Domestic Violence Awareness Month: Current Policy Choices Aid Abusers

Since the passage of the Violence Against Women Act twenty years ago, opinions among the public and politicians have shifted remarkably from viewing domestic violence as a private family matter to expressing overwhelming support for survivors who seek outside help to end abuse – at least in the abstract.

However, the devil is in the details.

A sizeable number of Americans (and politicians) claim to support survivors while limiting their ability to access the supports needed to leave an abusive relationship. In essence, people are trying to reap the benefits of appearing “anti-violence” while supporting policy choices that in fact aid and abet abusers.

Almost half of all survivors report experiencing financial difficulties.  Those who support survivors should not force them to choose between abuse and homelessness. Nor should they ask survivors to risk losing their health insurance or custody of their children.

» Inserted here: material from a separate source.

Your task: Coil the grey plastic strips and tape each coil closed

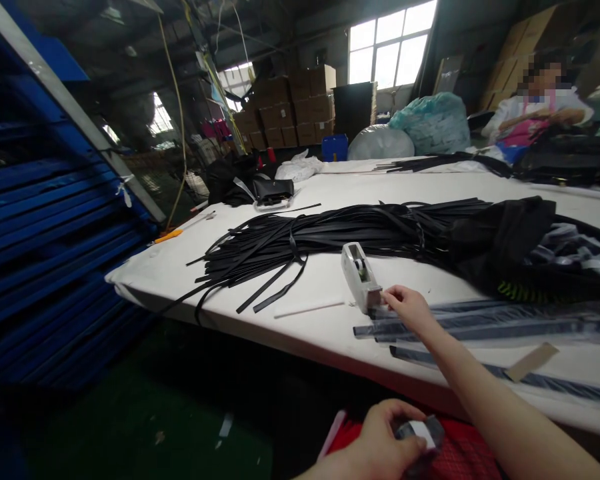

Yet that’s exactly what some of our current policies choices do. The status quo strengthens abusers and harms survivors by:

Weakening direct services. We often have many positive things to say about the advocates who dedicate their professional lives to assisting survivors of domestic violence. Yet at the same time our lawmakers haven’t given them the funding they need to do their jobs. Three vital programs – the Legal Assistance for Victims program, the Rural program, and the Transitional Housing program – had their funding cut in the 2014 appropriations bill. In fact, some lawmakers, such as Congressman Paul Ryan, have supported further cuts to funding for domestic violence service providers. These funding pressures occur at a time when the number of survivors coming forward will likely increase, in part due to referrals from the invaluable domestic violence screening and counseling benefits included in the Affordable Care Act.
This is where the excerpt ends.